▶ **WORK TO COMPLETE**: Each line in the listing below that holds "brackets" should be counted; reply with that number only.

▶ **SUPPLIED INFORMATION**:
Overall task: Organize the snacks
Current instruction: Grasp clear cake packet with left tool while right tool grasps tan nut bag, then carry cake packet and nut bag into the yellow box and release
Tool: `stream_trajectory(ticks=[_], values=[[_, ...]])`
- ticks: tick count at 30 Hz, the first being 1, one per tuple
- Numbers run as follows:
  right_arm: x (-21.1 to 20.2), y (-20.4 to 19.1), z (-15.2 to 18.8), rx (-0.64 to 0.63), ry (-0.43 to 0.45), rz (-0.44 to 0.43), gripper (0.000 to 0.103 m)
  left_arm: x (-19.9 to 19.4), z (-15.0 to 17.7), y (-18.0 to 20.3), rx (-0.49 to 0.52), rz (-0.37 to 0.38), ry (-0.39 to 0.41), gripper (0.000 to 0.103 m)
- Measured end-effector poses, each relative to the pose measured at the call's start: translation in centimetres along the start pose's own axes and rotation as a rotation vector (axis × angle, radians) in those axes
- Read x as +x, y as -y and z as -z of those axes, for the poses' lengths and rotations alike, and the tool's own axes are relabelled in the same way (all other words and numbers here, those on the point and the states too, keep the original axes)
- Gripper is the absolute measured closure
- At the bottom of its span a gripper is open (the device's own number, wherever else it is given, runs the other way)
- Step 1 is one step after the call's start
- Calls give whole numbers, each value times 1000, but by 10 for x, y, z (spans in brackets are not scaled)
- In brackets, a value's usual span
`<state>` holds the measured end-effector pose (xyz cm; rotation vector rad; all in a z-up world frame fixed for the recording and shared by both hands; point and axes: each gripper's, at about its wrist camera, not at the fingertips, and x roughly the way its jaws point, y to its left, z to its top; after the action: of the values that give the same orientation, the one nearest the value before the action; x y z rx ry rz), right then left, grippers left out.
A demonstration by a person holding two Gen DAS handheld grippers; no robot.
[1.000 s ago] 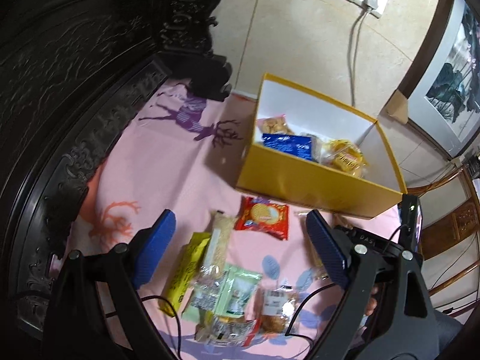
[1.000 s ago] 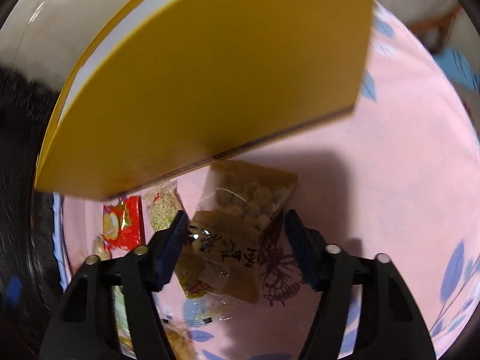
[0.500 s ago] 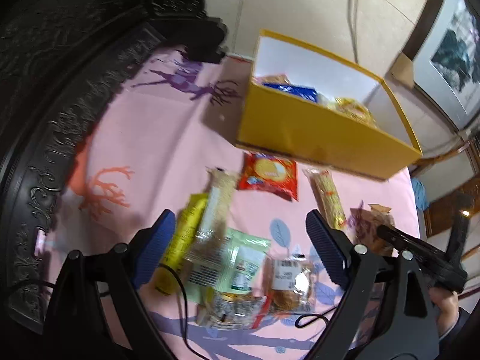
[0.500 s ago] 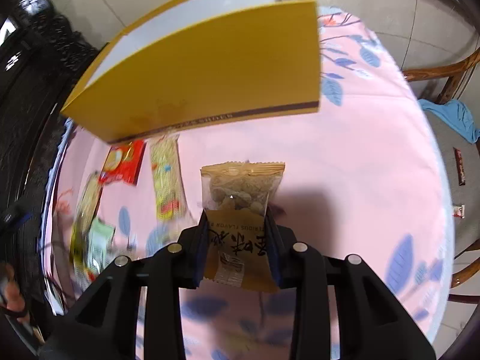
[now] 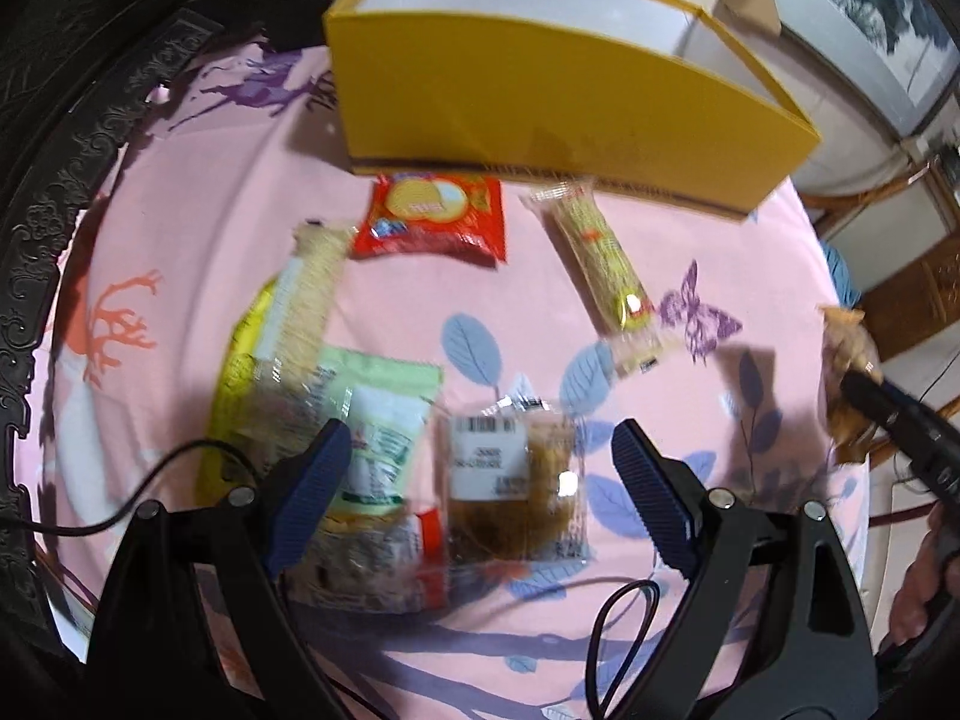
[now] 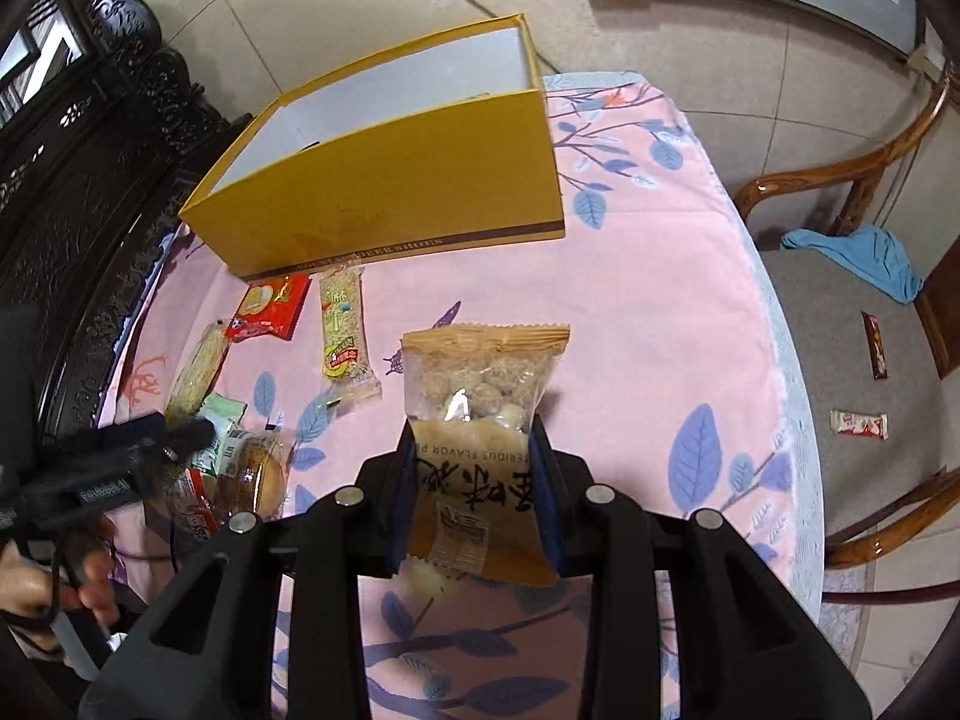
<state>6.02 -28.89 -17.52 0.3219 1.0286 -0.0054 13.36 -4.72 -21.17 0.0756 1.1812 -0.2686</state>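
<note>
My right gripper (image 6: 474,486) is shut on a tan nut packet (image 6: 480,384) and holds it upright above the pink tablecloth, in front of the yellow box (image 6: 384,198). My left gripper (image 5: 480,480) hangs open over a pile of snacks, its pads on either side of a clear bun packet (image 5: 510,486) without touching it. A green packet (image 5: 366,420) lies under the left pad. A red biscuit packet (image 5: 432,216) and a long cereal bar (image 5: 606,264) lie before the yellow box (image 5: 540,102). The right gripper with the nut packet (image 5: 846,360) shows at that view's right edge.
A carved dark wooden frame (image 6: 72,180) borders the table on the left. A wooden chair (image 6: 852,300) with a blue cloth (image 6: 864,252) and two small wrappers stands to the right. A person's hand (image 6: 36,588) holds the left gripper.
My right gripper closed on the nut packet and lifted it back from the box. My left gripper dropped lower over the snack pile, still open.
</note>
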Motion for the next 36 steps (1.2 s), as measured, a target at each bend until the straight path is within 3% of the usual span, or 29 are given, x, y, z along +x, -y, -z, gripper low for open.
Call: stream_trajectory(ticks=[9,14,17,24,36], values=[[-5,3,3,13,1,-14,69,38,15,13,26,-32,-120,13],[-5,5,2,16,1,-14,69,48,17,20,78,-73,-124,14],[-5,6,2,18,1,-13,69,52,16,22,92,-54,-142,44],[-7,4,1,14,8,-9,69,40,17,18,73,8,-115,46],[-14,-6,-8,-15,35,-18,69,-22,-12,5,-1,60,51,46]])
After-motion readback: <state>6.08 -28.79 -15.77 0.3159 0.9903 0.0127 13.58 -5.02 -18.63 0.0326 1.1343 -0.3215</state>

▶ **RESPONSE BELOW**: 2